- _TASK TO CARRY OUT_
Where a line below includes the word "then", copy that line.

#### ENTRIES PROVIDED ####

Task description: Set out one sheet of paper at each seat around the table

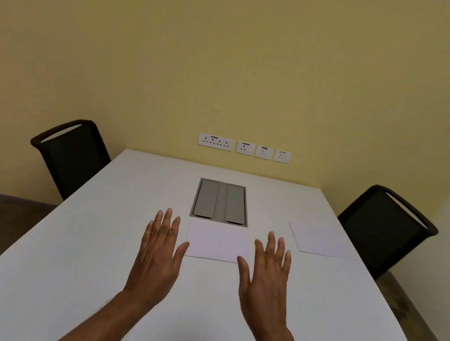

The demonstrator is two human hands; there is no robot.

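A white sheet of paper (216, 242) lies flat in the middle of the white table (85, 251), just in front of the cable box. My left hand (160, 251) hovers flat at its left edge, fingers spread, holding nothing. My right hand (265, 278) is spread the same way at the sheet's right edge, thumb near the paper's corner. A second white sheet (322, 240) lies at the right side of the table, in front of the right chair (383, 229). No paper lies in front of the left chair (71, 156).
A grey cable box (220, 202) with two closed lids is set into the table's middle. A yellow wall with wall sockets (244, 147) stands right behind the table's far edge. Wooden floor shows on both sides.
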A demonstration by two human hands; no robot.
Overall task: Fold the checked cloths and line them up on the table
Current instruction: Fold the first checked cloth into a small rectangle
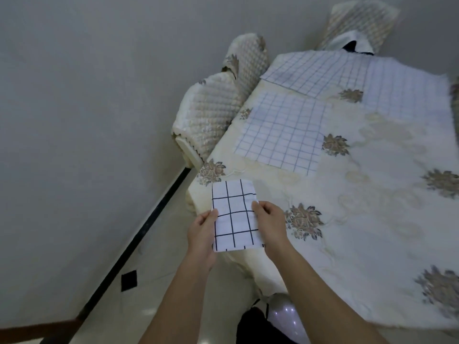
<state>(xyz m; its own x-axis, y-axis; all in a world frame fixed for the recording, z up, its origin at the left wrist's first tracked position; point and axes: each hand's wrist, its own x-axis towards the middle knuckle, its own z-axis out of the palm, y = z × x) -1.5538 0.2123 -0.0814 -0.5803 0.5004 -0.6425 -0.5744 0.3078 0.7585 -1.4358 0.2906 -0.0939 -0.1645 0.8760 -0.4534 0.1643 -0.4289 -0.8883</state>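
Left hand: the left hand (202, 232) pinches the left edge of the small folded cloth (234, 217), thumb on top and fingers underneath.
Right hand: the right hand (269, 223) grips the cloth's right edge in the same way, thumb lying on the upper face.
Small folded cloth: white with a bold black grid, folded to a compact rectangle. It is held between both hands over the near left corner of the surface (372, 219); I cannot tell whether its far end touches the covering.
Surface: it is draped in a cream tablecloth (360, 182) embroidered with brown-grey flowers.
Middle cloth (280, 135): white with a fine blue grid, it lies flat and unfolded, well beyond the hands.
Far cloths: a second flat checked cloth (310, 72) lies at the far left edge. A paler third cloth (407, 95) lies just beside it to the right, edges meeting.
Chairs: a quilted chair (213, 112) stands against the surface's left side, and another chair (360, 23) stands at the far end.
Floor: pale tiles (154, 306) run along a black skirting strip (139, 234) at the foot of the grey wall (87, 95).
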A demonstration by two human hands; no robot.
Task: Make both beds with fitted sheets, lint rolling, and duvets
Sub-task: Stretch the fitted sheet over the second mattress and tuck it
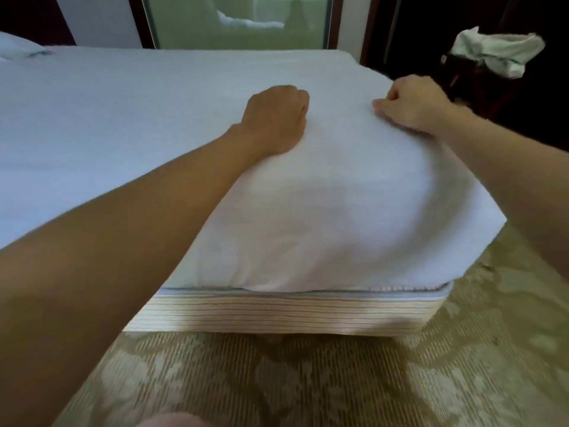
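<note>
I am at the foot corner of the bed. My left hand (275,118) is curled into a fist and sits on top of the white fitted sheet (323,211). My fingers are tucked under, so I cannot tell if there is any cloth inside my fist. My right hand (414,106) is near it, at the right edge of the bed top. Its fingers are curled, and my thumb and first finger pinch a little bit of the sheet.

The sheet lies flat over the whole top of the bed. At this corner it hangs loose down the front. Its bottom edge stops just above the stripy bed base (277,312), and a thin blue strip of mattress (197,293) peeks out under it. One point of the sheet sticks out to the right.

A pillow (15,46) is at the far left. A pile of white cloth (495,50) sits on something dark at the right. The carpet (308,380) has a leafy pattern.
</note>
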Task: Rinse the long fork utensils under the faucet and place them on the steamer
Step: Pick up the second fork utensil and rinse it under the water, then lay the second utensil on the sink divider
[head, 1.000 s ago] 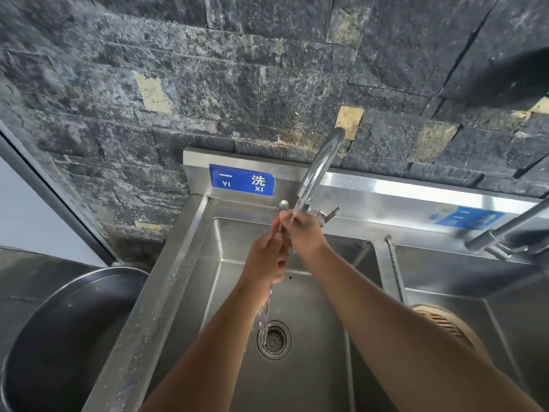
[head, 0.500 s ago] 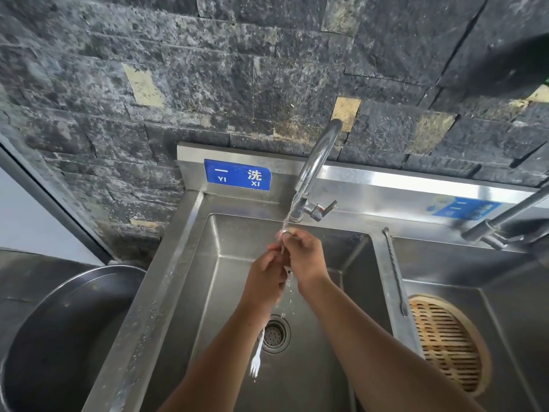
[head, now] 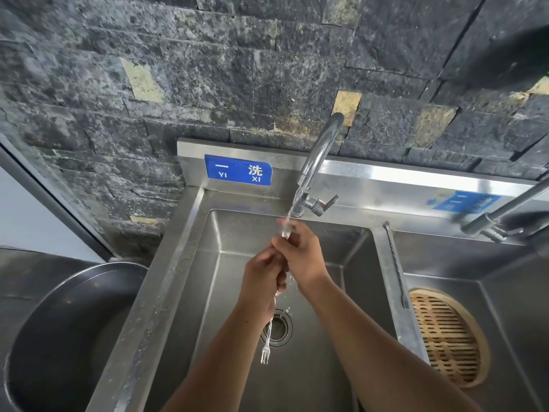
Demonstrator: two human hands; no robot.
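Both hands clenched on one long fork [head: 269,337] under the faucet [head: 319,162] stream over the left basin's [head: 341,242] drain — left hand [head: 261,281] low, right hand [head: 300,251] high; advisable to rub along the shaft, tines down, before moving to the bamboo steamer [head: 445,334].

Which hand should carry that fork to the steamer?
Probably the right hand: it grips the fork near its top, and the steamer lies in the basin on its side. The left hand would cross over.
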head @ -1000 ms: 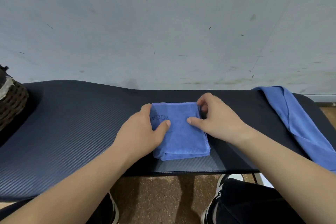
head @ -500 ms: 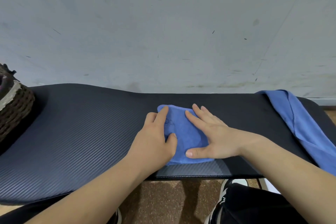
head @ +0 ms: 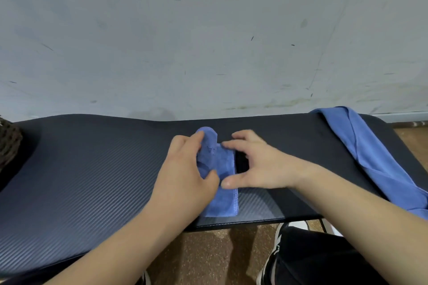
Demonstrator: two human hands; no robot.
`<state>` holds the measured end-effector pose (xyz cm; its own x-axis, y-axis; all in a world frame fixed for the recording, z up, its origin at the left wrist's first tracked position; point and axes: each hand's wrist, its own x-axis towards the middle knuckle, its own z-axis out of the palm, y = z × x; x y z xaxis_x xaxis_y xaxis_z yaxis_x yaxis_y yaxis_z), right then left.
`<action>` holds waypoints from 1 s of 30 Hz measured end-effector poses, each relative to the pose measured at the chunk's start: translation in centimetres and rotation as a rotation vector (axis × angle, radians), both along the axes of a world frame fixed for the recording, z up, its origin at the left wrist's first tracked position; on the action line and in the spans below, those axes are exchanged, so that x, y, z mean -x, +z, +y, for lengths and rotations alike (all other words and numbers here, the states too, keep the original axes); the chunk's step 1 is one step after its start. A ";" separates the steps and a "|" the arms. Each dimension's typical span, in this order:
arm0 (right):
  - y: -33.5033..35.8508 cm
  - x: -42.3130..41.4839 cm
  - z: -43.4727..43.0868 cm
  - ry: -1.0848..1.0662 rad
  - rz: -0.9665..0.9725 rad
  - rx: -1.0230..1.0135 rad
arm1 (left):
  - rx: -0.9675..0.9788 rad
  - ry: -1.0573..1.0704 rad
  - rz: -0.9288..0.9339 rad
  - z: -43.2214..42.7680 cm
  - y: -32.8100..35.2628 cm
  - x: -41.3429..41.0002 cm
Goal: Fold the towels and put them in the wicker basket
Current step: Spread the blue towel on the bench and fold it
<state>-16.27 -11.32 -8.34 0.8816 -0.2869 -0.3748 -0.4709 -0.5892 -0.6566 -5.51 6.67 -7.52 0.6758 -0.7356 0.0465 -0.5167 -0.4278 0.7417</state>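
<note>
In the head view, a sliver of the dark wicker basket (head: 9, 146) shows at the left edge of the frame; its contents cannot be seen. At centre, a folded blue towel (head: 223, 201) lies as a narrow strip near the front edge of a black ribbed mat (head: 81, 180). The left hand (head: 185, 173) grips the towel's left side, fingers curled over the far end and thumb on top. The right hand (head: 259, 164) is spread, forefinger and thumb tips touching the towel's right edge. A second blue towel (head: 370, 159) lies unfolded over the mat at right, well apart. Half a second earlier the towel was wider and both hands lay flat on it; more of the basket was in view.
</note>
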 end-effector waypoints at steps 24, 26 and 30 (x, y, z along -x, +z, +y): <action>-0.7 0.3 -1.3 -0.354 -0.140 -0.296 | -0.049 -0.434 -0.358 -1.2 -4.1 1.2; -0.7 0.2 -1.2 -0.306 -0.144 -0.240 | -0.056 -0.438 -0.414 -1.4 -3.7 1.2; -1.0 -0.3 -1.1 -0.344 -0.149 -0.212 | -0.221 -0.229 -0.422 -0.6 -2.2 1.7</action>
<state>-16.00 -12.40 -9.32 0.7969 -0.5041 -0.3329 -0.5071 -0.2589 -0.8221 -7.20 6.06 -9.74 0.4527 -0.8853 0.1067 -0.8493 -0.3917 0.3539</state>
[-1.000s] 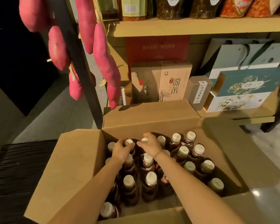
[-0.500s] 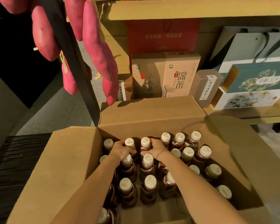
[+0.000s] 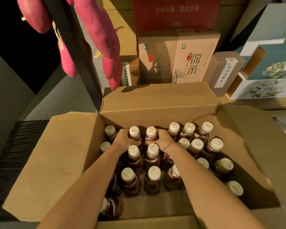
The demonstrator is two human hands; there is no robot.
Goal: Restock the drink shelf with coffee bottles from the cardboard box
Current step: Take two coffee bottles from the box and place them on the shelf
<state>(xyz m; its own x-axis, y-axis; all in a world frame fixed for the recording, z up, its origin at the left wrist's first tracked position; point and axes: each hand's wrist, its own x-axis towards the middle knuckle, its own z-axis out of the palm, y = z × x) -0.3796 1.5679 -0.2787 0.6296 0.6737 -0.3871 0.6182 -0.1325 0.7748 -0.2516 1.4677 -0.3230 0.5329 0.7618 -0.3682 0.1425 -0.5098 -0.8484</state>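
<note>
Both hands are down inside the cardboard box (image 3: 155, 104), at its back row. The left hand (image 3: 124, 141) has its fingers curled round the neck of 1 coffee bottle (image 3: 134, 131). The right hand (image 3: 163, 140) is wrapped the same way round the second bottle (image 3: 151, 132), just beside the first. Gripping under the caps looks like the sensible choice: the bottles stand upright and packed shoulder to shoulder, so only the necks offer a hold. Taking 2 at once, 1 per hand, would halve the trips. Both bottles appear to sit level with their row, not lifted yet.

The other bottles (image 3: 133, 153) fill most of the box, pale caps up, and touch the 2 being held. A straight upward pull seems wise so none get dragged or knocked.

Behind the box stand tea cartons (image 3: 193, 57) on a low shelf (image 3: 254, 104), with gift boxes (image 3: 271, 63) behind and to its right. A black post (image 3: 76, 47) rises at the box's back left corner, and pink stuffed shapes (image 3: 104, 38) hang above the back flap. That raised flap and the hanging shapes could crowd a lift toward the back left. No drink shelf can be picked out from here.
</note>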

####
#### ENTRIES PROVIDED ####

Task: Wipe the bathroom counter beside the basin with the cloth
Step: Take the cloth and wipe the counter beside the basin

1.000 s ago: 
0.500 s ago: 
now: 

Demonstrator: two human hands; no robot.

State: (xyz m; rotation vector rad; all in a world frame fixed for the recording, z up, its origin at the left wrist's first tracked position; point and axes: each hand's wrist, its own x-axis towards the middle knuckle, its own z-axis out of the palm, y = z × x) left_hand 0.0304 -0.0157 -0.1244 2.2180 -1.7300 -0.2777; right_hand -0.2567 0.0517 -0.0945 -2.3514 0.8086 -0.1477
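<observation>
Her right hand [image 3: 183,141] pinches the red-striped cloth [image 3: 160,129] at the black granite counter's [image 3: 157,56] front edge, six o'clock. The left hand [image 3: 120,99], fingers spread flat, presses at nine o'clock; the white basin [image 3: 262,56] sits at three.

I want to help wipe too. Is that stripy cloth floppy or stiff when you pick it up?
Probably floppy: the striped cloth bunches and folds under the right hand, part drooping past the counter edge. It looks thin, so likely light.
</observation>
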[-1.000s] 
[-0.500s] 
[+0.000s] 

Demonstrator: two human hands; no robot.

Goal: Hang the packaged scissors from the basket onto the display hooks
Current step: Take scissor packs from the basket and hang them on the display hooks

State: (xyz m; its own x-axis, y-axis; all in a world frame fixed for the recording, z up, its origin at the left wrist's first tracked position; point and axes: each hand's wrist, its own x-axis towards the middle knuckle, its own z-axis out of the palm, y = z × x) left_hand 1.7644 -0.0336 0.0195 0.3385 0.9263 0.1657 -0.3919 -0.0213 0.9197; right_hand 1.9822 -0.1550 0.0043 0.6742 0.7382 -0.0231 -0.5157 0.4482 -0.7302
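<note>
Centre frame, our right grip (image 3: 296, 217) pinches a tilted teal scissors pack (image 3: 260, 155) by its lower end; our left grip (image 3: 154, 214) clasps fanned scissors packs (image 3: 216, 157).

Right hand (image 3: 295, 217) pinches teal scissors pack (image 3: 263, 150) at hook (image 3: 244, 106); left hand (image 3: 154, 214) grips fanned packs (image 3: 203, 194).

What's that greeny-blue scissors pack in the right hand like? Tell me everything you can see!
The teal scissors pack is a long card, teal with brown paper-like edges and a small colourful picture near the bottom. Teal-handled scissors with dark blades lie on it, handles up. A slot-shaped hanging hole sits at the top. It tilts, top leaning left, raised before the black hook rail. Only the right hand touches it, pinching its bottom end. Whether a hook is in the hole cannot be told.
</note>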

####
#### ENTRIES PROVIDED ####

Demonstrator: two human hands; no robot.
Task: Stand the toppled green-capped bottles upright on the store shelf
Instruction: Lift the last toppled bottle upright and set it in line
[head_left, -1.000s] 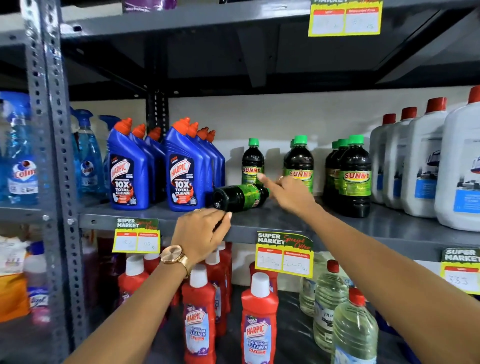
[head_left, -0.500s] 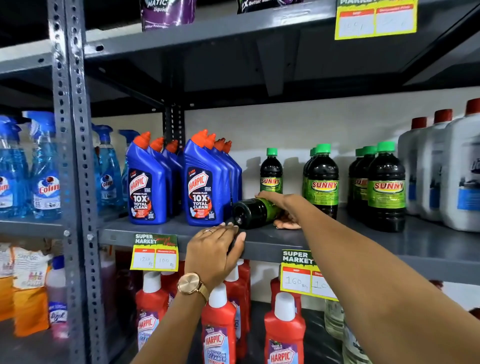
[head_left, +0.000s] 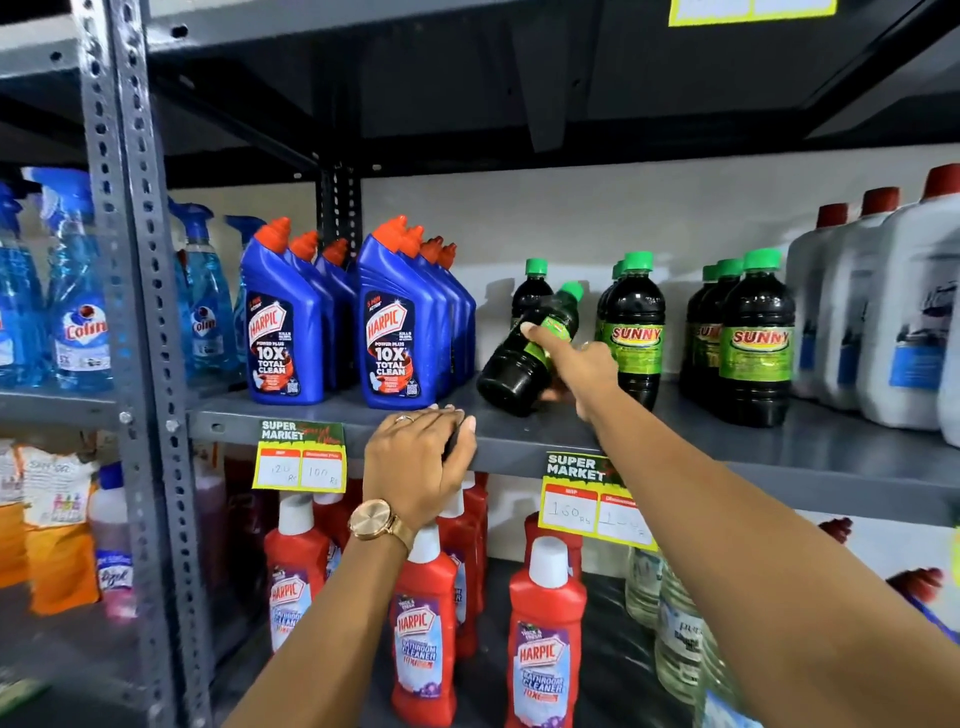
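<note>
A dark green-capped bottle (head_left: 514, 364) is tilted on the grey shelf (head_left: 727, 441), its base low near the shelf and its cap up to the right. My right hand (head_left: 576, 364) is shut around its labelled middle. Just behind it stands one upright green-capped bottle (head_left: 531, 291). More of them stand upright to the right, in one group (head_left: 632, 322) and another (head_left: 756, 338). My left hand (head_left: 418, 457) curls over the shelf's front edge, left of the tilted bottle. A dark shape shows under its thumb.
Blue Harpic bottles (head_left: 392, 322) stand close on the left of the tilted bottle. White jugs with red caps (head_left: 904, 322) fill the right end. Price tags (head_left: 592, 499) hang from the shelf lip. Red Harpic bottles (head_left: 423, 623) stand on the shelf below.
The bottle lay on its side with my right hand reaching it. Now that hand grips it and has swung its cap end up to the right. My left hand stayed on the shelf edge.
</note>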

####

- _SOLUTION_
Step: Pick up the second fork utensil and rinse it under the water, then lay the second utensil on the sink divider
`<state>` holds the measured end-effector pose (xyz cm; its own x-axis, y-axis; all in a world frame fixed for the recording, z up, its origin at the left wrist's first tracked position; point and axes: each hand's wrist, its own x-axis towards the middle knuckle, its own z-axis out of the palm, y = z × x; x y z xaxis_x xaxis_y xaxis_z yaxis_x yaxis_y yaxis_z), right then left.

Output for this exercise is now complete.